◆ **WHAT IS REQUIRED**
Go through the records, and copy each line in which the string "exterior" is present.

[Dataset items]
%%

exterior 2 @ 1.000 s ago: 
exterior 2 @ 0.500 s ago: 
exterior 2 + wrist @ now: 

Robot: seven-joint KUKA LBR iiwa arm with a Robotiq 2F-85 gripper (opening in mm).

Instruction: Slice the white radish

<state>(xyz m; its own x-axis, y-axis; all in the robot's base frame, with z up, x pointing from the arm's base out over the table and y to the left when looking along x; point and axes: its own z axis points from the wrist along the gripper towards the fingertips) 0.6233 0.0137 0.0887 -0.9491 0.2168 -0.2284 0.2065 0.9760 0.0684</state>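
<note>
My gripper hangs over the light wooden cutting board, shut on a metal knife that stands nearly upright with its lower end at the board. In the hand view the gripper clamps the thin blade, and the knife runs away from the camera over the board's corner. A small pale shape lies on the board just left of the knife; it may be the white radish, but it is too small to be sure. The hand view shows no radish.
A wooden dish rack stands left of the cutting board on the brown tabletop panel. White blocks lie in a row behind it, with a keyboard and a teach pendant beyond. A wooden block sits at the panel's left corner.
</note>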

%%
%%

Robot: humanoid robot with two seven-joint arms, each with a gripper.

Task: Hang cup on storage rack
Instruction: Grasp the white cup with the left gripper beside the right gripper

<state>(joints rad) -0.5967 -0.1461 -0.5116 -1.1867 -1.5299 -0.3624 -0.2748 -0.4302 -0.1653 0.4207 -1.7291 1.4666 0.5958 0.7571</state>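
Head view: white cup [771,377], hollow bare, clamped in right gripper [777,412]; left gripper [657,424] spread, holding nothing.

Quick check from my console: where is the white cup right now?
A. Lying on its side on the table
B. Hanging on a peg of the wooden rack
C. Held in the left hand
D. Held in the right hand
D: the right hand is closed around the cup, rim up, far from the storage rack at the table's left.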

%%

◆ **THE COMPLETED TASK**
exterior 2 @ 1.000 s ago: 
exterior 2 @ 0.500 s ago: 
exterior 2 + wrist @ now: 

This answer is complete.